822P - Correlation of tumour c-Met expression and outcome in patients with renal cell carcinoma (RCC) treated with sunitinib

Date 27 September 2014
Event ESMO 2014
Session Poster Display session
Topics Anti-Cancer Agents & Biologic Therapy
Renal Cell Cancer
Translational Research
Presenter Katriina Peltola
Citation Annals of Oncology (2014) 25 (suppl_4): iv280-iv304. 10.1093/annonc/mdu337
Authors K.J. Peltola1, J. Rautiola1, H. Joensuu2, E. Hänninen3, A. Ristimäki3, P. Bono1
  • 1Helsinki University, Helsinki Cancer Center, 00290 - Helsinki/FI
  • 2Oncology, Helsinki Univerity Central Hospital (HUCH), FI-00290 - Helsinki/FI
  • 3Pathology, Helsinki Univerity Central Hospital (HUCH), HUSLAB, FI-00290 - Helsinki/FI



Treatment of patients with RCC has improved substantially since the introduction of targeted therapies, but no biomarkers are available for predicting efficacy of such therapies. The proto-oncogene c-Met is involved in tumour angiogenesis, development and metastasis. In RCC c-Met expression is associated with poor prognosis suggesting a therapeutic role for c-Met inhibitors. The main objective of this study was to evaluate c-Met expression in metastatic RCC (mRCC). To our knowledge, c-Met expression has not previously been evaluated as a biomarker in patients with mRCC treated with VEGFR targeted agents.
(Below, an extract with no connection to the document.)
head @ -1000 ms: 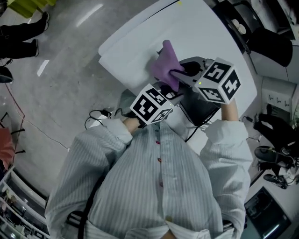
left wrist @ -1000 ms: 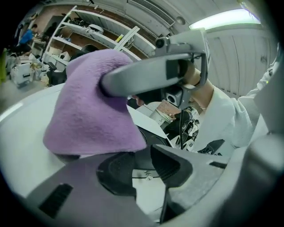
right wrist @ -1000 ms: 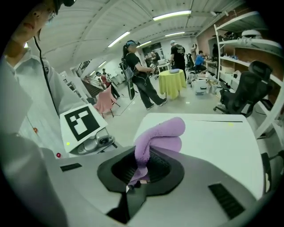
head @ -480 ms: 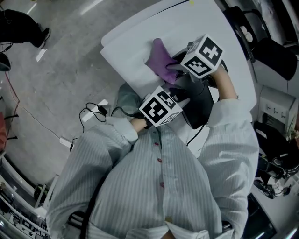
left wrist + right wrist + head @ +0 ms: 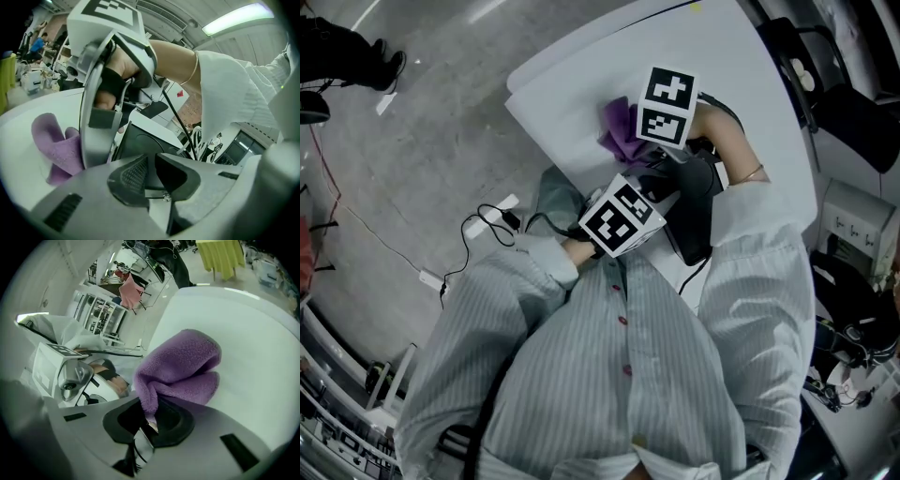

Clinical data and tumour tissue were available from 137 patients with mRCC treated with sunitinib at the Helsinki University Hospital between Oct 18, 2006 and May 31, 2012. Tumour c-Met expression was analysed from formalin-fixed paraffin-embedded samples using an anti-c-Met rabbit monoclonal ready-to-use antibody (Roche) and a BenchMark XT immunostainer (Ventana Medical Systems). c-Met expression was scored independently by 2 evaluators, and the discrepant cases were re-assessed jointly.


78 (57%) of the 137 RCCs had no (-) or weak (+) c-Met expression (low expression group) and 59 (43%) had moderate (++ ) or strong (+++) expression (high expression group). Patients with high expression had shorter progression-free survival (PFS) than those with low expression (median, 6.5 vs. 14.2 months, p < 0.0001), and tended to have also shorter overall survival (median, 20.1 vs. 33.7 months; p = 0.087). There was no association between tumour c-Met expression and the mean vessel density analysed by IHC for CD31 expression. High c-Met expression was an independent predictor for unfavourable PFS together with the Heng criteria in a Cox proportional hazards model (HR 1.73, 95% CI 1.18 to 2.56; p = 0.005).


c-Met expression is associated with poor survival in a RCC patient population treated with sunitinib. Tumour c-Met expression warrants further investigation as a potential biomarker particularly in patients treated with dual c-Met/VEGFR inhibitors.


P. Bono: Pfizer, Novartis and GSK advisory board honoraria. All other authors have declared no conflicts of interest.